What is expected -
When the line with "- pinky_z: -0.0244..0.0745" is reached, include it and stop; before that, copy each line of the listing exactly from the first.

********

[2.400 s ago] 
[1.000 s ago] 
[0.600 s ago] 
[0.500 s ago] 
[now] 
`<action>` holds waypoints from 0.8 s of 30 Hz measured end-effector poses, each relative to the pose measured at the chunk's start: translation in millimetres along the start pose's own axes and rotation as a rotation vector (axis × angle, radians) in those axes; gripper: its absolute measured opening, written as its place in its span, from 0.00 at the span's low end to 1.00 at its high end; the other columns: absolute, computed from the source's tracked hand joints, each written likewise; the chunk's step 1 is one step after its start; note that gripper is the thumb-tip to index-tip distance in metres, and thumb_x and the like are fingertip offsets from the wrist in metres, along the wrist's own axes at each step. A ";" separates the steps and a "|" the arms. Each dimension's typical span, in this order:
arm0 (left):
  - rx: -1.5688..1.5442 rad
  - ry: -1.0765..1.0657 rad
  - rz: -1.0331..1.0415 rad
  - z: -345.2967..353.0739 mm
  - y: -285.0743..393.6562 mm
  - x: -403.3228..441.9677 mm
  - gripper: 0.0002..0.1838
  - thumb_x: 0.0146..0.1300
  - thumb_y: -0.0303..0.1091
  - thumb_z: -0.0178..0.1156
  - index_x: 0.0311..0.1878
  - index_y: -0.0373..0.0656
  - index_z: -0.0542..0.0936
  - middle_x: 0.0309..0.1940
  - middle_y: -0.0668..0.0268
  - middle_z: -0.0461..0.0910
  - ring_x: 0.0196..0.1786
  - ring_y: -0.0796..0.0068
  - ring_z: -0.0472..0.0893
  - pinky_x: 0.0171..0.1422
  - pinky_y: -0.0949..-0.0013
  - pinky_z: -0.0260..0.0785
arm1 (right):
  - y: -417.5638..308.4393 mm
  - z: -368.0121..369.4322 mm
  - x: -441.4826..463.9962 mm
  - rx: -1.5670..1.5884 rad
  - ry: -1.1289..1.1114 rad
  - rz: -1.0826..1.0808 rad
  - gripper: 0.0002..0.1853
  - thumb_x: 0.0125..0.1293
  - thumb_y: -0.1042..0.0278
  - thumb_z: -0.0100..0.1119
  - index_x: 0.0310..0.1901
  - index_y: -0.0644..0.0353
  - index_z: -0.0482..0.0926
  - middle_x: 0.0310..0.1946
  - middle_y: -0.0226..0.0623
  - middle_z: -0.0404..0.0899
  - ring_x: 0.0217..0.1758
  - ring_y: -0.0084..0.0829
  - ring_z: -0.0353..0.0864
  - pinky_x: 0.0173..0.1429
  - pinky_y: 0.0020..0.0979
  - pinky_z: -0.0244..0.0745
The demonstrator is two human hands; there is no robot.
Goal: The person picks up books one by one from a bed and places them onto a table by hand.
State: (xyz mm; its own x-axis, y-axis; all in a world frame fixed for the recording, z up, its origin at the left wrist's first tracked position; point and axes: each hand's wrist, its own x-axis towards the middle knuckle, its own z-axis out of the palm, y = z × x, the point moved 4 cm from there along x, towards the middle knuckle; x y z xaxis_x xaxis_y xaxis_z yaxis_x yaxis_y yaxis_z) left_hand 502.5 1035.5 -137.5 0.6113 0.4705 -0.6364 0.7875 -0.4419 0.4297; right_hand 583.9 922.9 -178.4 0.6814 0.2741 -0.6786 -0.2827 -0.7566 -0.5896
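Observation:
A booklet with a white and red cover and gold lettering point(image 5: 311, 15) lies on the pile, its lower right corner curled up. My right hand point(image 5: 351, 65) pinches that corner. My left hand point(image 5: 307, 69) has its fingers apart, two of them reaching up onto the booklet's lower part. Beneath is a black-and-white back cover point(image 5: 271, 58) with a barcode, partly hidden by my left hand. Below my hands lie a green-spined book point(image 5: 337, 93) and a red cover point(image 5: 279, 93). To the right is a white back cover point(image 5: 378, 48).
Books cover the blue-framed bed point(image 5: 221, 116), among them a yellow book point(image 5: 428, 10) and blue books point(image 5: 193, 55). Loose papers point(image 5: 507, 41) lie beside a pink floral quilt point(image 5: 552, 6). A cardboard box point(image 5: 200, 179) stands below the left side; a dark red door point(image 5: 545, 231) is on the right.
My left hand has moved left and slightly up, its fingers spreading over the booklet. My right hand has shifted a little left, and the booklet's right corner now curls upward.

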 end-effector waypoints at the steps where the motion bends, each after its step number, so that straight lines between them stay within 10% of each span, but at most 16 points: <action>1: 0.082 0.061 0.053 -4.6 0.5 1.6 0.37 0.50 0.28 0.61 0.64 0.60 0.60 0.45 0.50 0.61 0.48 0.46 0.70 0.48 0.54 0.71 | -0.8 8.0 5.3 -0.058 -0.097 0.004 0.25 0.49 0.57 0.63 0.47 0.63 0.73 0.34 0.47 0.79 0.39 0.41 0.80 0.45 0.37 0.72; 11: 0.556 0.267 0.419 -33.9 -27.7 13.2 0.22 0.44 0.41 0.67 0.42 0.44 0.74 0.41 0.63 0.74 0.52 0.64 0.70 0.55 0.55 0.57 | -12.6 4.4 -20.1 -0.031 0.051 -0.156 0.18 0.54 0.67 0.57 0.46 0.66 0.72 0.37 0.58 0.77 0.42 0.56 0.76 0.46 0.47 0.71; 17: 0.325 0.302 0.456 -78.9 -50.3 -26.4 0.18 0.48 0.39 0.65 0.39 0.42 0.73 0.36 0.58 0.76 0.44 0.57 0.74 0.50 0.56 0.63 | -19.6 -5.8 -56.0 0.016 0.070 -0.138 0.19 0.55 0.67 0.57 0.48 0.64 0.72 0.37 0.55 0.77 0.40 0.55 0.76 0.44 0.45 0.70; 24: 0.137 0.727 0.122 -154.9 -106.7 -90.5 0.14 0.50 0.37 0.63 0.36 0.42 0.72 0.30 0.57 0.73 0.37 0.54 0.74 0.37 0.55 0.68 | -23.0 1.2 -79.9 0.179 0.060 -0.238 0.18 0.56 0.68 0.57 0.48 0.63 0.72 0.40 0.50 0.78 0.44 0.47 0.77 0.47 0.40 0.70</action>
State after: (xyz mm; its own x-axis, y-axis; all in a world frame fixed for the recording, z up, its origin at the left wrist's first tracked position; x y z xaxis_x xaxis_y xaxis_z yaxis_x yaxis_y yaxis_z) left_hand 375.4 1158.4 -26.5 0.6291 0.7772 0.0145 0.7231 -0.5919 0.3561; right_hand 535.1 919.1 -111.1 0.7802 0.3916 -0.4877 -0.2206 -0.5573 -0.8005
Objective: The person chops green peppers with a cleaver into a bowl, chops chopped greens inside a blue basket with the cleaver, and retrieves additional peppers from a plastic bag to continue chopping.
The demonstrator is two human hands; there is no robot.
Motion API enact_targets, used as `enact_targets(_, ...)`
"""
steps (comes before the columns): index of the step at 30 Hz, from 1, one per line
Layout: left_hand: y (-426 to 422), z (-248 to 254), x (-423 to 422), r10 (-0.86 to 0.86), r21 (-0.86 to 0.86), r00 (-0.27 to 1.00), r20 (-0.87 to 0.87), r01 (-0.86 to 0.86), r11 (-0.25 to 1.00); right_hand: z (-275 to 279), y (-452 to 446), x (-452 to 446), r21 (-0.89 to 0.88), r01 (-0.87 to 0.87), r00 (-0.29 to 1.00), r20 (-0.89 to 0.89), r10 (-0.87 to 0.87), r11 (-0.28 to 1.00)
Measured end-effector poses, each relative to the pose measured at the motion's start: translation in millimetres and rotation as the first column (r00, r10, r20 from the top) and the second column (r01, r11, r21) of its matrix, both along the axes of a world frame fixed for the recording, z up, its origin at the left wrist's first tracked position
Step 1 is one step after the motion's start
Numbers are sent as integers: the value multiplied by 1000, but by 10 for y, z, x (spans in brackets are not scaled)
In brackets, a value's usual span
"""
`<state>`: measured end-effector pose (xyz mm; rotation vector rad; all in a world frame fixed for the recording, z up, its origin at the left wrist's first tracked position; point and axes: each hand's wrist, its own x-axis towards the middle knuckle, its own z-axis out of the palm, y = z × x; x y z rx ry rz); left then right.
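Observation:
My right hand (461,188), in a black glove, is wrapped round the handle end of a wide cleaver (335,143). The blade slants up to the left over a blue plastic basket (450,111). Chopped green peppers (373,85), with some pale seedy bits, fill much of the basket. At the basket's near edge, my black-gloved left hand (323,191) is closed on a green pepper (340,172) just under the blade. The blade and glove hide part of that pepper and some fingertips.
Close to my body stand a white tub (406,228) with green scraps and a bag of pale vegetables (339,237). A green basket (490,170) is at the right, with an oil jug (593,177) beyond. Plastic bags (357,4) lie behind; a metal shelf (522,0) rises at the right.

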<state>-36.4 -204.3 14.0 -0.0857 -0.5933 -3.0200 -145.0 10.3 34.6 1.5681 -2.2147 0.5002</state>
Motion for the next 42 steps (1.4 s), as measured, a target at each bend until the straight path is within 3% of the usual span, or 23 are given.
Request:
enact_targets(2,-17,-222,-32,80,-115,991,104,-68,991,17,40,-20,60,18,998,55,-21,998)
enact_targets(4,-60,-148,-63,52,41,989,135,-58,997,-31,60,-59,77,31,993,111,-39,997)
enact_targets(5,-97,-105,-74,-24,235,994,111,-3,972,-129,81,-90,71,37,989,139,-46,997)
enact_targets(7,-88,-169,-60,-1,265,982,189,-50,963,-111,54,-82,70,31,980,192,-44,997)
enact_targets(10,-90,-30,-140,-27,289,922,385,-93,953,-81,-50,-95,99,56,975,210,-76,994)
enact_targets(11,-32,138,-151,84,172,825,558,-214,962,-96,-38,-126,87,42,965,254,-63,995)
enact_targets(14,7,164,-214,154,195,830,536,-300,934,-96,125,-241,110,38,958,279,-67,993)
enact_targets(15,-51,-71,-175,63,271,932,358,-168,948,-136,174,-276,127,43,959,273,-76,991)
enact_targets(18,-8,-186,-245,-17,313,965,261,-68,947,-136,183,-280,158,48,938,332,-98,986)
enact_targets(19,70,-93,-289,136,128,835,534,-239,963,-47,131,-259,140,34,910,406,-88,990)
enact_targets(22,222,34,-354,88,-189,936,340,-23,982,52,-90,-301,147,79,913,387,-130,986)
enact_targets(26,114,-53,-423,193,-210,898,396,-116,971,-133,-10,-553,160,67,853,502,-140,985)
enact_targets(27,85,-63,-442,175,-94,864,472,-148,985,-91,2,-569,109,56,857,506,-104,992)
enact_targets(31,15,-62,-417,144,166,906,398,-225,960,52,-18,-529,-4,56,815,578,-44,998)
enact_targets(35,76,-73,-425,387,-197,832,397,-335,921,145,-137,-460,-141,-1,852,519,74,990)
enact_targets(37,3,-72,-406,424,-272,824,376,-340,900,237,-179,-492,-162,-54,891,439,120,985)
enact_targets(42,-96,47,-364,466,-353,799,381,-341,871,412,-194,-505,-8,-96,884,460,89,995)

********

Answer space -
[2.400 s ago] 
[1.000 s ago] 
[0.600 s ago] 
[0.500 s ago] 
[now] 
`<action>` holds waypoints from 0.8 s of 30 Hz measured end-effector poses, each relative to the pose measured at the chunk's start: translation in millimetres along the start pose's own axes and rotation as a rotation vector (axis × angle, radians) in those axes; gripper: its absolute measured opening, written as its place in its span, from 0.00 at the span's low end to 1.00 at its high end; the other columns: absolute, computed from the source's tracked hand joints, each written likewise; the chunk's step 1 is one step after its start; note that gripper is the thumb-tip to index-tip distance in metres, and thumb_x and the like are fingertip offsets from the wrist in metres, along the wrist's own axes at each step. A ";" separates the steps and a "|" the arms. Each dimension's typical span, in this order:
arm0 (left):
  - rx: -1.5688..1.5442 rad
  - ry: -1.0765..1.0657 rad
  - rz: -1.0331..1.0415 rad
  - z: -345.2967..353.0739 mm
  - y: -285.0743..393.6562 mm
  - x: -403.3228..441.9677 mm
  - gripper: 0.0002..0.1838
  - thumb_x: 0.0146..0.1300
  - thumb_y: -0.0303..0.1091
  - thumb_z: -0.0178..0.1156
  - index_x: 0.0311..0.1878
  - index_y: -0.0373..0.0656
  - index_z: -0.0542..0.0936
  - middle_x: 0.0309..0.1940
  - middle_y: -0.0668..0.0268
  - middle_z: -0.0461..0.0910
  - ring_x: 0.0196..0.1786
  - ring_y: -0.0796..0.0068
  - ring_z: -0.0472..0.0893
  - pinky_x: 0.0171..0.1422
  - pinky_y: -0.0949..-0.0013
  - pinky_z: -0.0260..0.0785
arm1 (right):
  - y: -417.5638..308.4393 mm
  - z: -368.0121..369.4322 mm
  - x: -441.4826..463.9962 mm
  - rx: -1.5670..1.5884 rad
  - ry: -1.1289..1.1114 rad
  - rz: -1.0826..1.0808 rad
  - gripper: 0.0002..0.1853
  - thumb_x: 0.0125..0.1293
  - thumb_y: -0.1042..0.0278
  - thumb_z: -0.0100..0.1119
  - index_x: 0.0310..0.1901
  - index_y: -0.0644..0.0353
  - index_z: -0.0482..0.0926
  - middle_x: 0.0310..0.1946
  - middle_y: -0.0226..0.0623
  - middle_z: -0.0404..0.0899
  - ring_x: 0.0217..0.1758
  - ring_y: -0.0084..0.0829
  - ring_z: -0.0353..0.0864
  - pinky_x: 0.0173..0.1429
  - pinky_y: 0.0020..0.0979
  - pinky_z: -0.0244..0.0745

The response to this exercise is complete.